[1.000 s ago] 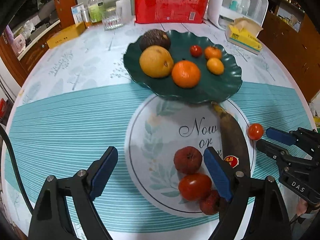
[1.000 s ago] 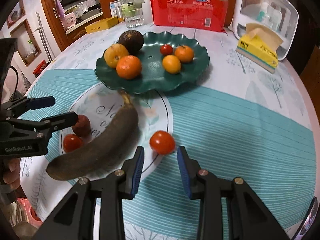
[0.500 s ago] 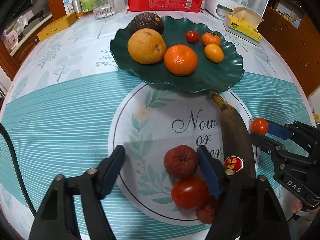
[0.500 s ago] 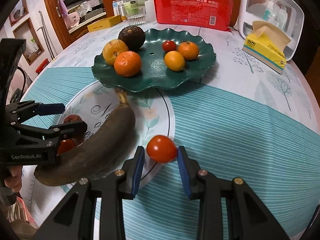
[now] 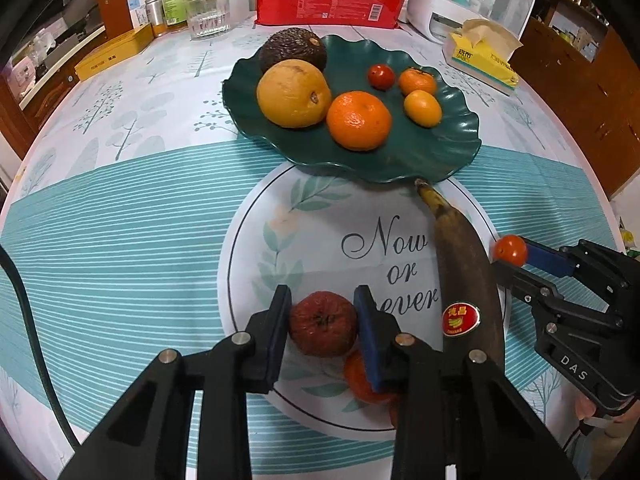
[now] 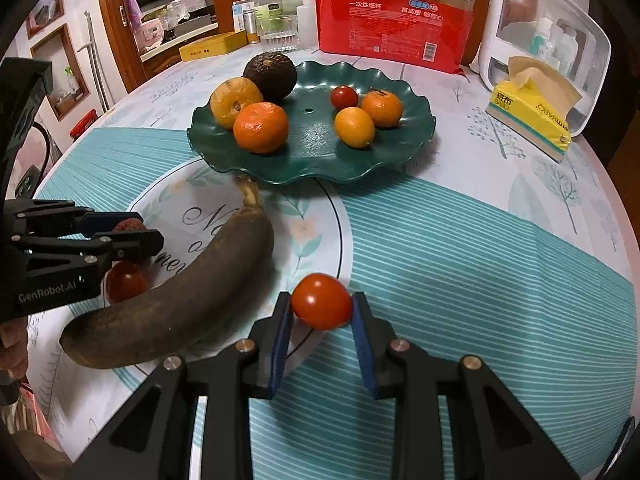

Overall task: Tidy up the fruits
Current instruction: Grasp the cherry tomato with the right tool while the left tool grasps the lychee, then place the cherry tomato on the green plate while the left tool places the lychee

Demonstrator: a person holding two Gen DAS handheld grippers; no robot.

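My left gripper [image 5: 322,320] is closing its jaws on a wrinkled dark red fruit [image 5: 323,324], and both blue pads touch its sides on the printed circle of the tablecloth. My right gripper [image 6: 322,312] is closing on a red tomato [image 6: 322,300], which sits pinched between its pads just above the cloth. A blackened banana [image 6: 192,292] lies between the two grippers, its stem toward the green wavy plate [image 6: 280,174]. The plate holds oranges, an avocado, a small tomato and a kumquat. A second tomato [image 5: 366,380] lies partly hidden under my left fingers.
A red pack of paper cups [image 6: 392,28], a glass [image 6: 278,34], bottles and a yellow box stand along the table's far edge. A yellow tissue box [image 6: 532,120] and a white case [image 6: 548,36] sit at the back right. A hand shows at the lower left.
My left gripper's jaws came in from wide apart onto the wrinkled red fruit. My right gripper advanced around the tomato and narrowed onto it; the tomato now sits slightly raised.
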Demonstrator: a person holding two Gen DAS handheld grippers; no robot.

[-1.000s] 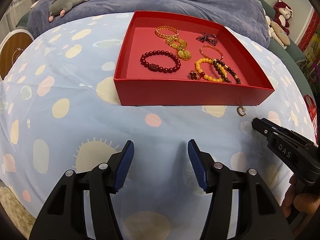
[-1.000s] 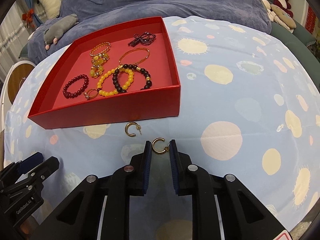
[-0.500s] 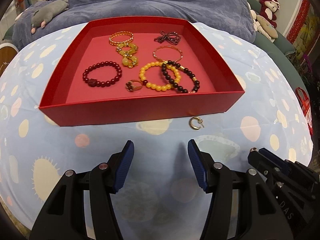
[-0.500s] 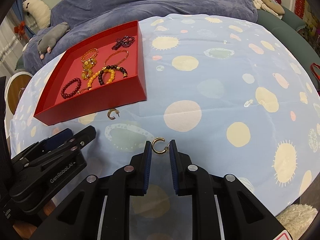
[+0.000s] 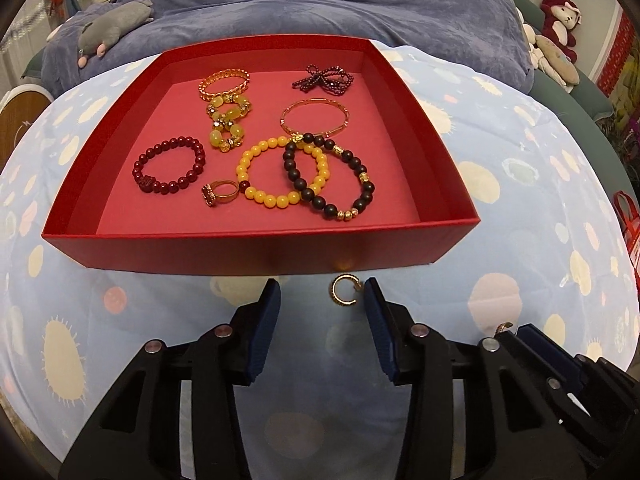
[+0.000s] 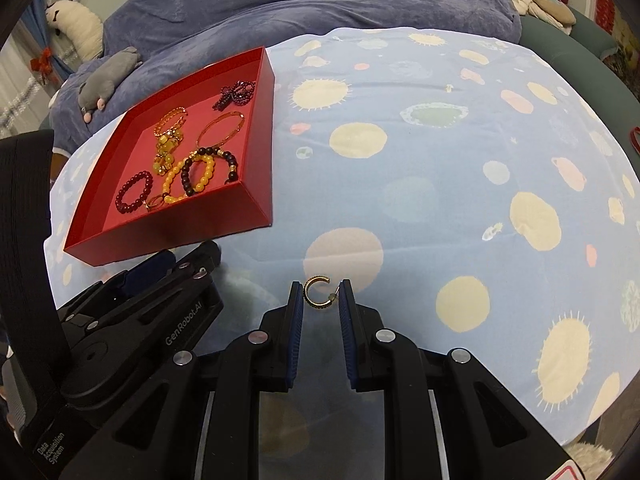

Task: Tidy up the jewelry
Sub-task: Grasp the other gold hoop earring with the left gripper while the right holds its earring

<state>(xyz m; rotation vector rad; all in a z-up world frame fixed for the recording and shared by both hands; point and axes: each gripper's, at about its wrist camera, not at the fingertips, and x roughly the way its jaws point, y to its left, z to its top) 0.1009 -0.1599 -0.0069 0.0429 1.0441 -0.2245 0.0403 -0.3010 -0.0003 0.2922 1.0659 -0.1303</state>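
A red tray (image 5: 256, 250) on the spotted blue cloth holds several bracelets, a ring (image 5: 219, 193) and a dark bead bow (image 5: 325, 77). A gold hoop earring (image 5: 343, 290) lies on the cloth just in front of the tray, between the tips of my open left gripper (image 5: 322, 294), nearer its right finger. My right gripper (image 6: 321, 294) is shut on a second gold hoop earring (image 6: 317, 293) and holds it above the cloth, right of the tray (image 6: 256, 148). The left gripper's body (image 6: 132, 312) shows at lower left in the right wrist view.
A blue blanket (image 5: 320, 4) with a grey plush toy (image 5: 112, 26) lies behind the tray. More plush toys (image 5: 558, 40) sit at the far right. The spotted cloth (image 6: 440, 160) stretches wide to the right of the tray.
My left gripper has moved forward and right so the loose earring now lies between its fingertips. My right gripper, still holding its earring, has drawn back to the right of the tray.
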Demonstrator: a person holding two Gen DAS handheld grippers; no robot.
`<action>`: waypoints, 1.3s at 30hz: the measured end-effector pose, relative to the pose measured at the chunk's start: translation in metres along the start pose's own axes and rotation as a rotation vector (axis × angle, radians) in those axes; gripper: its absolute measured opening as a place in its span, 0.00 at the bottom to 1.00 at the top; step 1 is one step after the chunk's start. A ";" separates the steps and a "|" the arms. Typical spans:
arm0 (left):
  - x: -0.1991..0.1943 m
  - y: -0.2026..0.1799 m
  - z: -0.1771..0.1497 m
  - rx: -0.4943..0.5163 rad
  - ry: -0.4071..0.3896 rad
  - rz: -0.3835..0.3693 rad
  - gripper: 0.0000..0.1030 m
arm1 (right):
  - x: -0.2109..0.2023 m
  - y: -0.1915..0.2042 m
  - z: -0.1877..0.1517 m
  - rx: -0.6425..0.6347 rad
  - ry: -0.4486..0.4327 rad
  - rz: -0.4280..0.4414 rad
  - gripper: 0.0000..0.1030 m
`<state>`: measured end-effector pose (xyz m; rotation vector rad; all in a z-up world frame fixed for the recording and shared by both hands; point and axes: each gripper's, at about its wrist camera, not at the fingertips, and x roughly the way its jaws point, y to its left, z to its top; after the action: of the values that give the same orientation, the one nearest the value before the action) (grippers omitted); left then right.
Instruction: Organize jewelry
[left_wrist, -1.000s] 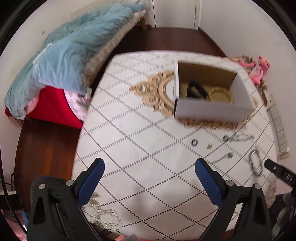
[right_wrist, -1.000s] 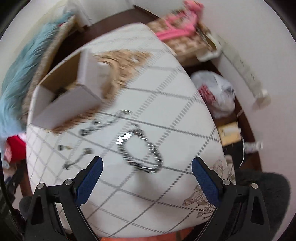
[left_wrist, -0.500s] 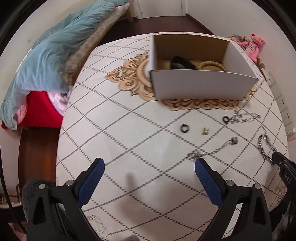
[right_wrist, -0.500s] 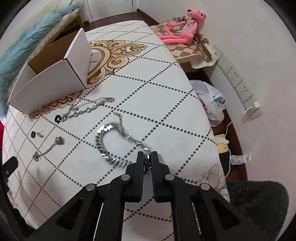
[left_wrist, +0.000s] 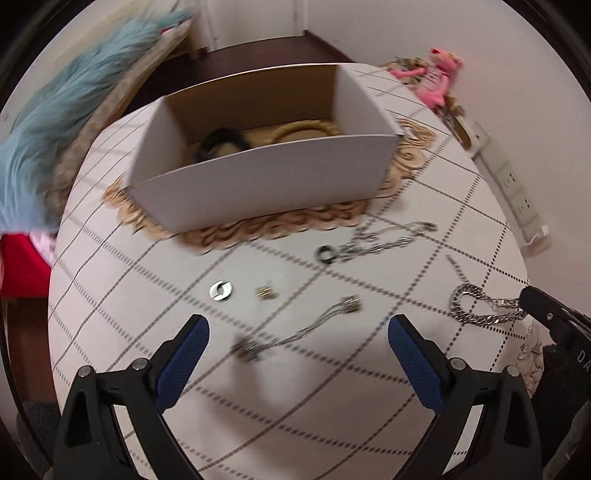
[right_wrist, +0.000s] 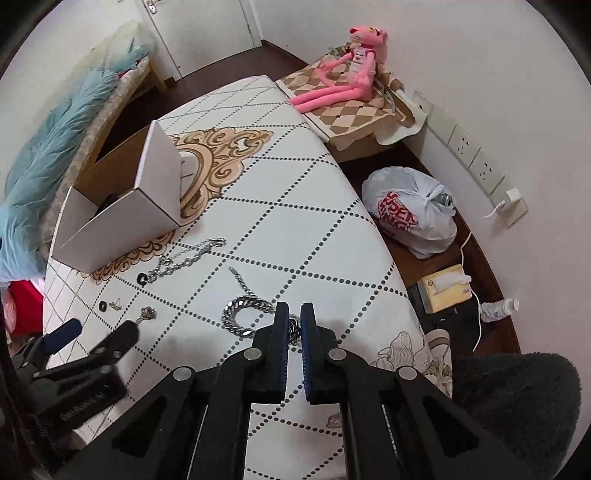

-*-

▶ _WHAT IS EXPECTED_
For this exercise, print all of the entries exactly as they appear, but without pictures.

▶ _WRITTEN ANSWER_
[1.000 s ago] 
[1.000 s ago] 
[0.500 s ago] 
[0.500 s ago] 
[now] 
[now] 

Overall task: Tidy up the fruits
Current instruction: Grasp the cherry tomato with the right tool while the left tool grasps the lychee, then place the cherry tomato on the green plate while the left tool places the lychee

Demonstrator: a person holding two Gen DAS handheld grippers; no robot.

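My left gripper [image 5: 322,320] is closing its jaws on a wrinkled dark red fruit [image 5: 323,324], and both blue pads touch its sides on the printed circle of the tablecloth. My right gripper [image 6: 322,312] is closing on a red tomato [image 6: 322,300], which sits pinched between its pads just above the cloth. A blackened banana [image 6: 192,292] lies between the two grippers, its stem toward the green wavy plate [image 6: 280,174]. The plate holds oranges, an avocado, a small tomato and a kumquat. A second tomato [image 5: 366,380] lies partly hidden under my left fingers.
A red pack of paper cups [image 6: 392,28], a glass [image 6: 278,34], bottles and a yellow box stand along the table's far edge. A yellow tissue box [image 6: 532,120] and a white case [image 6: 548,36] sit at the back right. A hand shows at the lower left.
My left gripper's jaws came in from wide apart onto the wrinkled red fruit. My right gripper advanced around the tomato and narrowed onto it; the tomato now sits slightly raised.
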Demonstrator: a person holding two Gen DAS handheld grippers; no robot.

[-1.000s] 
[-1.000s] 
[-0.500s] 
[-0.500s] 
[+0.000s] 
[+0.000s] 

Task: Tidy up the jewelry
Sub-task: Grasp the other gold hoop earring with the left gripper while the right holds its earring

<state>(xyz m; rotation vector rad; all in a z-up world frame fixed for the recording and shared by both hands; point and axes: each gripper's, at about its wrist camera, not at the fingertips, and x roughly the way its jaws point, y to its left, z to its top) 0.1009 -0.1599 -0.0069 0.0429 1.0441 -0.2245 0.0403 -0.3010 -0.0003 0.2922 1.0659 -0.1303</state>
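A red tray (image 5: 256, 250) on the spotted blue cloth holds several bracelets, a ring (image 5: 219, 193) and a dark bead bow (image 5: 325, 77). A gold hoop earring (image 5: 343, 290) lies on the cloth just in front of the tray, between the tips of my open left gripper (image 5: 322, 294), nearer its right finger. My right gripper (image 6: 321, 294) is shut on a second gold hoop earring (image 6: 317, 293) and holds it above the cloth, right of the tray (image 6: 256, 148). The left gripper's body (image 6: 132, 312) shows at lower left in the right wrist view.
A blue blanket (image 5: 320, 4) with a grey plush toy (image 5: 112, 26) lies behind the tray. More plush toys (image 5: 558, 40) sit at the far right. The spotted cloth (image 6: 440, 160) stretches wide to the right of the tray.
My left gripper has moved forward and right so the loose earring now lies between its fingertips. My right gripper, still holding its earring, has drawn back to the right of the tray.
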Demonstrator: a person holding two Gen DAS handheld grippers; no robot.
`<action>`: waypoints, 1.3s at 30hz: the measured end-effector pose, relative to the pose measured at the chunk's start: translation in metres along the start pose's own axes and rotation as a rotation vector (axis × angle, radians) in those axes; gripper: its absolute measured opening as a place in its span, 0.00 at the bottom to 1.00 at the top; step 1 is one step after the chunk's start. A ";" separates the steps and a "|" the arms. Typical spans:
arm0 (left):
  - x: -0.1991..0.1943 m
  - y: -0.2026..0.1799 m
  - z: -0.1771..0.1497 m
  - rx: -0.4943..0.5163 rad
  - ry: -0.4071..0.3896 rad
  - rz: -0.3835..0.3693 rad
  - gripper: 0.0000..0.1030 m
arm1 (right):
  - x: -0.2109..0.2023 m
  - y: -0.1915..0.2042 m
  - z: -0.1877..0.1517 m
  - rx: -0.6425..0.6347 rad
  - ry: -0.4486..0.4327 rad
  - rz: -0.4280..0.4414 rad
  - gripper: 0.0000..0.1030 m
`<state>`: measured end-effector pose (xyz m; rotation vector rad; all in a z-up world frame fixed for the recording and shared by both hands; point and axes: each gripper's, at about its wrist camera, not at the fingertips, and x roughly the way its jaws point, y to its left, z to its top; after the action: of the values that give the same orientation, the one nearest the value before the action) (grippers omitted); left then right.
Instruction: Organize jewelry
[left_wrist, -1.000s] 
[right_wrist, -1.000s] 
[left_wrist, -0.500s] 
[right_wrist, -0.500s] 
[left_wrist, +0.000s] 
[right_wrist, +0.000s] 

The output contains the complete answer to the exercise.